Profile 1.1 - was due out June 2007. For unannounced reasons the BDA did not state why they missed this date but have moved the date back to Nov 2007 now. What most expect at this point is the completition of the specs and do not realize that this will only add some more of the functionality and this will not include network suppot (internet access). This profile will move storage up to 256mb though

Some of the players that have the proper hardware may be upgradable with a firmware update to this profile but no company has promised such an upgrade as of yet, the only statments made is the assurance the movie itself should continue to run with or without the interactive features.

Profile 2.0 finally adds the network support and increases storage up to 1gb. Presently there are no players compatabile with this profile and I am unaware of a date set for this 

I know many have faith and are hoping for sometype of update to be offered but I'm very skeptical at this point and already seeing a player I purchased for 1k having a one year life span...


----------



## John Simpson (May 10, 2007)

Remarkable stuff. I pride myself on being in touch with the HT market, and I had no idea there were HDMI-type version-issues floating around in the HD disc world as well.

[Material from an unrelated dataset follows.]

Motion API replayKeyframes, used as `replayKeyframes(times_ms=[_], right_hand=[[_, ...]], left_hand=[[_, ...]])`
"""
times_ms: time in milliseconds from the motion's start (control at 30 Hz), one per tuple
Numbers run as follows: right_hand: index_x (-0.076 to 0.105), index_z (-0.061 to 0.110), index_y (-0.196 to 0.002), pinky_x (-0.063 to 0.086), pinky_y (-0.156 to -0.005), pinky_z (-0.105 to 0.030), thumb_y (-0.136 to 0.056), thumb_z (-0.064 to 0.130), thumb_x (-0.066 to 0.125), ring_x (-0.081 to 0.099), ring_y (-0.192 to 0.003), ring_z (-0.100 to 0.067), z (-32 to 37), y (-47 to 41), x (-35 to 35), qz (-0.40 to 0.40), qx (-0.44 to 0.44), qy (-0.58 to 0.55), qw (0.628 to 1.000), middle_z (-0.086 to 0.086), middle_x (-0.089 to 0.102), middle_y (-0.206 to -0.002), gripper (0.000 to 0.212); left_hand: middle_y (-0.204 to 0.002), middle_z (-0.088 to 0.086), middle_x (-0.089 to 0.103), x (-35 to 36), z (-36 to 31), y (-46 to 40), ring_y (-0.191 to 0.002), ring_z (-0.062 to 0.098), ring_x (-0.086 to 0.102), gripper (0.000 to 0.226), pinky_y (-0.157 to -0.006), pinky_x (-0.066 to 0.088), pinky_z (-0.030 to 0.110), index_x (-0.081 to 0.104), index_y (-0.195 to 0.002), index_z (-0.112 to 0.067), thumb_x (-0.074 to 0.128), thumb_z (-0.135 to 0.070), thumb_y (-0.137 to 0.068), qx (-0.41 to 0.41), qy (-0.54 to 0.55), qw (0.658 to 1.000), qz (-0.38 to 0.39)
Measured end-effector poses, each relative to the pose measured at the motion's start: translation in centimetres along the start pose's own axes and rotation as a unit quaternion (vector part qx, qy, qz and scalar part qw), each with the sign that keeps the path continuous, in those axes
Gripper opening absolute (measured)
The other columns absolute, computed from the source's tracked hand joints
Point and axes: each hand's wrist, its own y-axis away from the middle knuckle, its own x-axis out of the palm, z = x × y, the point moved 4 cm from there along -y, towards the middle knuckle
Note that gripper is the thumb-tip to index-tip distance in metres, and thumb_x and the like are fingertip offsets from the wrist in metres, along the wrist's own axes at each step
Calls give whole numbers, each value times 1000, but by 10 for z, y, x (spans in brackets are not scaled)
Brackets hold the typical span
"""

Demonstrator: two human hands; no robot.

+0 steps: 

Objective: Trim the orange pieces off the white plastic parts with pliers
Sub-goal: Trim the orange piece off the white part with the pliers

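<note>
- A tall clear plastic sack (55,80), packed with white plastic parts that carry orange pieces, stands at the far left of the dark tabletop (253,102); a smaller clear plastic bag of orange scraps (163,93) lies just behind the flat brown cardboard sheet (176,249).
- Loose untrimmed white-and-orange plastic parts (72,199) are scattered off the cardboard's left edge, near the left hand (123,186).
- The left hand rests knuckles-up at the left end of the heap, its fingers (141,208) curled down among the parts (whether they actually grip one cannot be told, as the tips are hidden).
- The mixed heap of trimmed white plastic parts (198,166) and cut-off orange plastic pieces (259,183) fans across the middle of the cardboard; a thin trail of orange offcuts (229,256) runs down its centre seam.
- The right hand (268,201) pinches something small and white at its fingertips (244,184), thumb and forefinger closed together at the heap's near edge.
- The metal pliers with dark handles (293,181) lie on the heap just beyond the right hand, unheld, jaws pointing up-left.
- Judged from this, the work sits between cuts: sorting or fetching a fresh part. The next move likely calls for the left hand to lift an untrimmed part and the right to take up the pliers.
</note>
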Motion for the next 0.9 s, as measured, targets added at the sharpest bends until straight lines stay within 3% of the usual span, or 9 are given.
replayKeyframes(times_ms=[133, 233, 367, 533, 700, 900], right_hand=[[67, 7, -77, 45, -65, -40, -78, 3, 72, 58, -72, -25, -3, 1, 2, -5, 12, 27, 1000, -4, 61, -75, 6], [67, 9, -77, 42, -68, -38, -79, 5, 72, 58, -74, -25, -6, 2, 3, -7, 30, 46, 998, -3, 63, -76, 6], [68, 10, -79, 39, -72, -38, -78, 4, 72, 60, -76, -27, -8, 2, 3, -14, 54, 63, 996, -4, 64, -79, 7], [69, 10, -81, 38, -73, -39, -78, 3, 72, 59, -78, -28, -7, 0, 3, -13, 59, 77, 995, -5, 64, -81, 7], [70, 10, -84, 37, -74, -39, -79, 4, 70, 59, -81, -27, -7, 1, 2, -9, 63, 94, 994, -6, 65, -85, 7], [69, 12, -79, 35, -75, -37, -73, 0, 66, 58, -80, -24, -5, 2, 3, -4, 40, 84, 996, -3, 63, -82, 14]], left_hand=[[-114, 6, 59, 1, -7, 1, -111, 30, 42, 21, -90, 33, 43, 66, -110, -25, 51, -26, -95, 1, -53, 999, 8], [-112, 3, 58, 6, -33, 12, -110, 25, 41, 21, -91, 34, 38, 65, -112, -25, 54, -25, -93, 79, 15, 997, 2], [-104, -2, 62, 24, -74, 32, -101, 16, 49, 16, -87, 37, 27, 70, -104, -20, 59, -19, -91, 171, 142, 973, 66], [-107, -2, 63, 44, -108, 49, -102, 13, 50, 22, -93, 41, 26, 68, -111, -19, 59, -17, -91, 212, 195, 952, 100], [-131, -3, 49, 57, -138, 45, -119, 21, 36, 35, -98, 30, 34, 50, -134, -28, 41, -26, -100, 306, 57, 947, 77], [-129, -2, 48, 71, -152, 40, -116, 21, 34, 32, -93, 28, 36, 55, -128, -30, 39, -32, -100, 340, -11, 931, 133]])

I think it's fabulous how technology continually tries to better itself, but the advances are now moving so fast -- and being released so soon -- the consumers are beginning to suffer. Can everyone say "64-bit Vista"...


----------



## Tommy (Apr 20, 2006)

Do you have Vista? I dont as of yet but I would assume there biggest problem is there so far ahead as far as trying to keep up with all this stuff... I know the OS is based around media this time 

Anyway I hope Im not confusing you because the HDMI profiles are something else entirely. The profiles I'm mentioning are specifically for the Blu-ray format and the programming language and functionality there setting as the standard for the player.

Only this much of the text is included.